That which is claimed is:
1. A method for controlling a vehicle, comprising:
receiving, via a processor, an electronic map of a room, the electronic map comprising a random first start point and a first destination goal point;
generating, via a pathfinding algorithm, and using the electronic map, a first plurality of waypoints defining a path from the random first start point to the first destination goal point, wherein the first plurality of waypoints comprises a first waypoint and a second waypoint; and
training a robot controller to traverse the room using a curriculum learning algorithm based on the first plurality of waypoints.
2. The method according to claim 1, wherein generating the first plurality of waypoints comprises:
generating, with the pathfinding algorithm, a first set of waypoints connecting the start point and the first destination goal point; and
selecting, from the first set of waypoints, the first plurality of waypoints, wherein the first plurality of waypoints are equidistant.
3. The method according to claim 2, wherein the first plurality of waypoints comprises a maximum of 10 waypoints.
4. The method according to claim 1, wherein the pathfinding algorithm is A-Star.
5. The method according to claim 1, wherein creating the first plurality of waypoints comprises:
generating the first waypoint with the pathfinding algorithm;
generating the second waypoint with the pathfinding algorithm, wherein the second waypoint is contiguous to the first waypoint; and
connecting the second waypoint to a third waypoint contiguous to the second waypoint and closer to the first destination goal point.

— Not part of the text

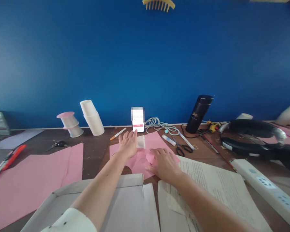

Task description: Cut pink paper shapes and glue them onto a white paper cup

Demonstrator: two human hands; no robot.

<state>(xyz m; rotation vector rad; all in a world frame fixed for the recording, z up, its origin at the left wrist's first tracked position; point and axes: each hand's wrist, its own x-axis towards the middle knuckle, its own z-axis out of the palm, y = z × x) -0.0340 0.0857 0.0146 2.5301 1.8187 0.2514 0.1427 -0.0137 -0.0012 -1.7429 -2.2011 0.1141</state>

6. The method according to claim 1, wherein training the robot controller to traverse the room using the curriculum learning algorithm comprises:
navigating from the first waypoint to the second waypoint using three control commands comprising left, straight, and right;
generating a red-green-blue (RGB) image and a depth image;
encoding the RGB image and the depth image through an embedding; and
supplementing the embedding with a distance between a current position and the first destination goal point.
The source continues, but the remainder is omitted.